• _BRIEF_
Pull every line with "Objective" from the material.

• _PROVIDED RECORDS_
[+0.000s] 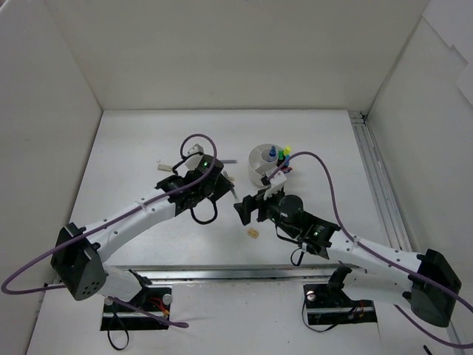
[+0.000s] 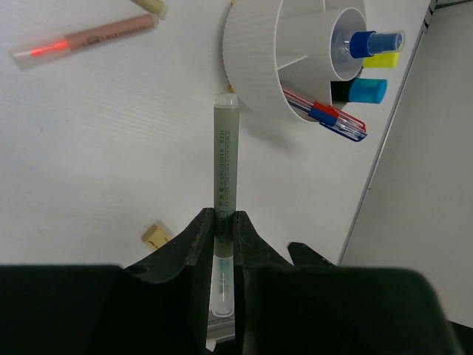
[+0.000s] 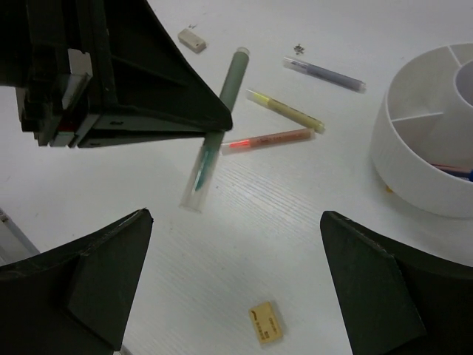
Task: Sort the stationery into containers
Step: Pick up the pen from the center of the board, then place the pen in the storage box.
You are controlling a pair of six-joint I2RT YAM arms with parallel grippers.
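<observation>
My left gripper (image 2: 224, 215) is shut on a grey-green pencil (image 2: 224, 148) with a clear cap, whose far tip points at the wall of the round white organizer (image 2: 251, 52). The organizer holds a blue-capped marker (image 2: 366, 43), a yellow-capped highlighter (image 2: 380, 61), a blue-capped highlighter (image 2: 367, 91) and a red/blue pen (image 2: 329, 118). My right gripper (image 3: 235, 216) is open above the table, with a beige eraser (image 3: 265, 322) lying below and between its fingers. In the top view the left gripper (image 1: 224, 186) and the right gripper (image 1: 242, 211) are close together, just left of the organizer (image 1: 264, 159).
Loose on the table are an orange pencil (image 3: 267, 139), a yellow pencil (image 3: 284, 109), a purple pencil (image 3: 324, 74) and a second eraser (image 3: 192, 41). White walls enclose the table on three sides. A metal rail (image 1: 373, 170) runs along the right edge.
</observation>
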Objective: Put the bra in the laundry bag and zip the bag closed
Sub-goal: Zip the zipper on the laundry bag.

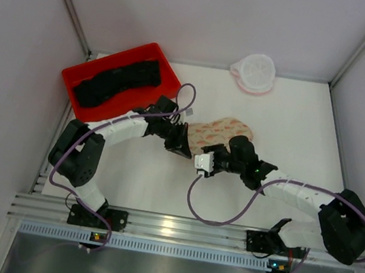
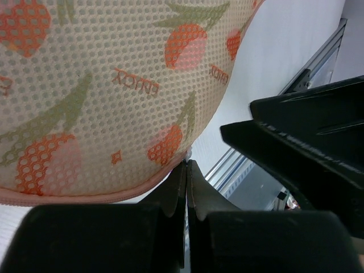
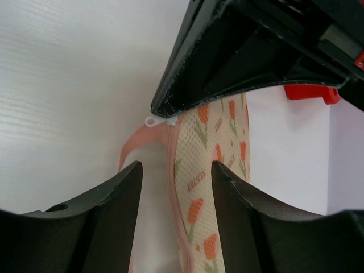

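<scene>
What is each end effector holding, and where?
Left end effector pinches the peach patterned mesh pouch by its pink trimmed edge; right end effector is open, holding nothing.

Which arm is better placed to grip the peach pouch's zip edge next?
Right. The right end effector is open with the pink zip edge between its fingers; the left end effector is shut on the rim of the peach pouch, likely anchoring it.
</scene>
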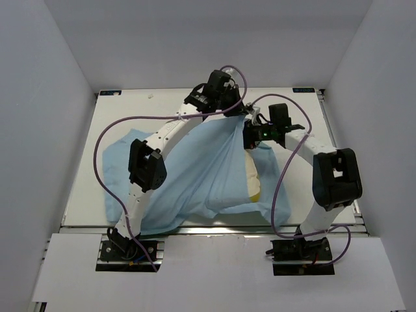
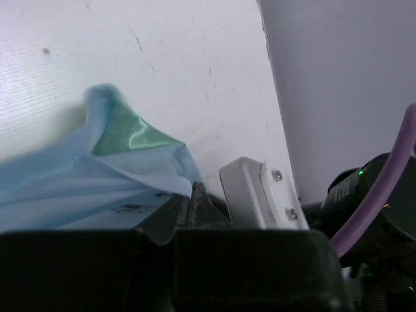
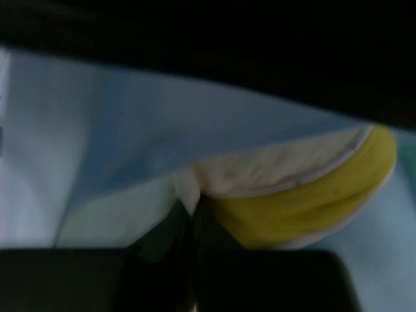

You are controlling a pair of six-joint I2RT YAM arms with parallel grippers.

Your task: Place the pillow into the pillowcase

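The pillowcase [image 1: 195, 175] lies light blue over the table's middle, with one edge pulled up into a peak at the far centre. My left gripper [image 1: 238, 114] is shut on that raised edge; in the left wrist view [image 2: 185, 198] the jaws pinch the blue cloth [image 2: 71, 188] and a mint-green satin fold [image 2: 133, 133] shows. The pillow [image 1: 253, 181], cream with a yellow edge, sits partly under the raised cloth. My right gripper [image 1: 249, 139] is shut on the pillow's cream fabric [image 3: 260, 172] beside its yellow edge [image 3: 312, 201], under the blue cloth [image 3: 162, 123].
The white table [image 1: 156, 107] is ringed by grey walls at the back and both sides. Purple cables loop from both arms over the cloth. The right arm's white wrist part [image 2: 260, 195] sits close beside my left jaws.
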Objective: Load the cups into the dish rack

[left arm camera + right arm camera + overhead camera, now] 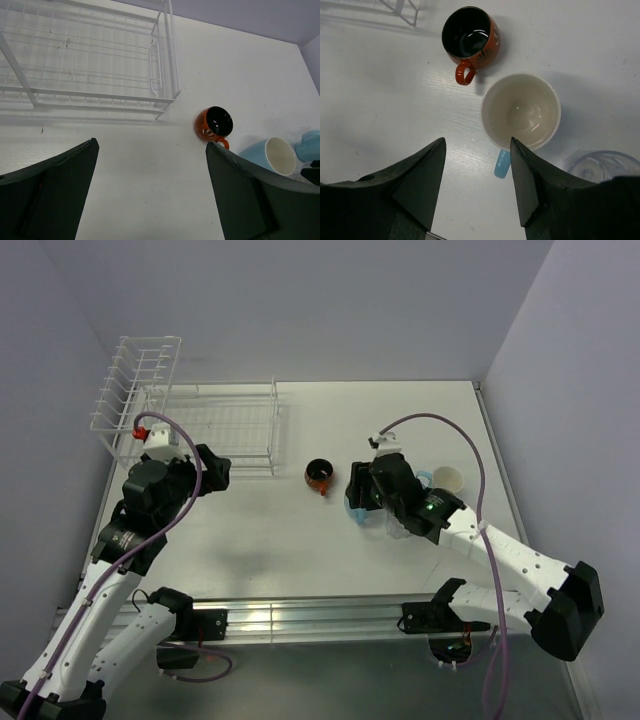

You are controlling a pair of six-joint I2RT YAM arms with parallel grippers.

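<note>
Robot lab bench set with kitchenware.
Plain pale walls (300,310) box in a white tabletop (280,550). A left arm (130,530) and a right arm (500,550), trailing purple cables (473,462), are bolted to an aluminium rail (300,618) at its near edge. A wire dish rack (215,430), an orange cup (320,476) and a blue mug (520,112) stand on it.

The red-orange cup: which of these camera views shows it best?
The right wrist view: the red-orange cup is close and upright, its dark inside and handle plain. The left wrist view shows it smaller, farther off; the top external view, only a small ring from above.
</note>
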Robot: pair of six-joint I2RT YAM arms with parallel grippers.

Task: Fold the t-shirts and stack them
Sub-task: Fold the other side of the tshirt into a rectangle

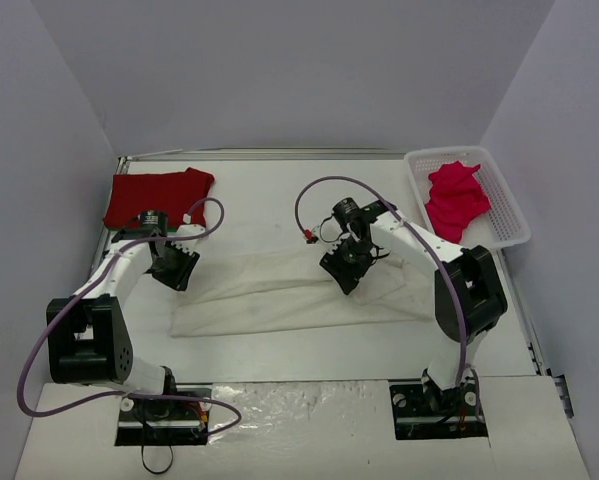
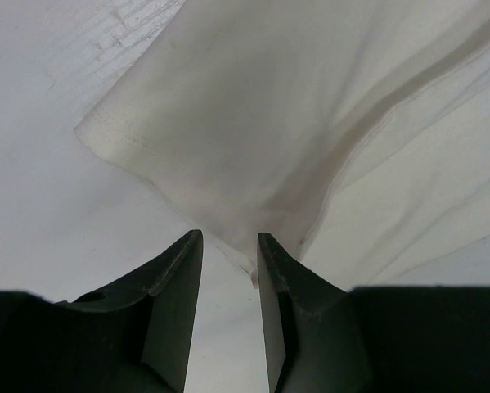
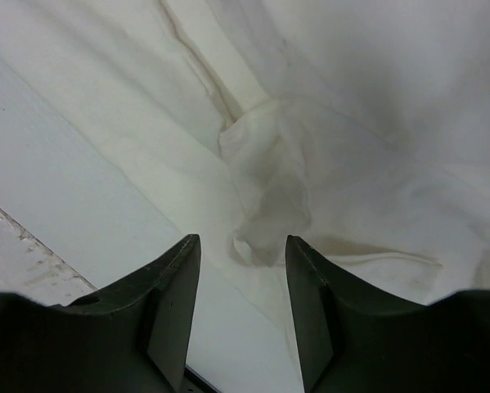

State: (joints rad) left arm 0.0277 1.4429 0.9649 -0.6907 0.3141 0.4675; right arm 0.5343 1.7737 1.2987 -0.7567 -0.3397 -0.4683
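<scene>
- Both grippers, left gripper (image 2: 228, 237) and right gripper (image 3: 243, 239), stand partly parted, gripping nothing; cloth lies just past their tips.
- Cream-white t-shirt (image 1: 279, 295) sprawls wrinkled across the frame's middle.
- Risk: closing on that bunched fold could pinch a single layer, dragging the shirt crooked.

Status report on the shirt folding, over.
Left gripper open at edge of white shirt. Right gripper open over its bunched fold. Red shirt folded far left; pink shirt in basket. Nothing blocking.
</scene>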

• _RESPONSE_
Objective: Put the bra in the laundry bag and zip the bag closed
Objective: Load the cups into the dish rack

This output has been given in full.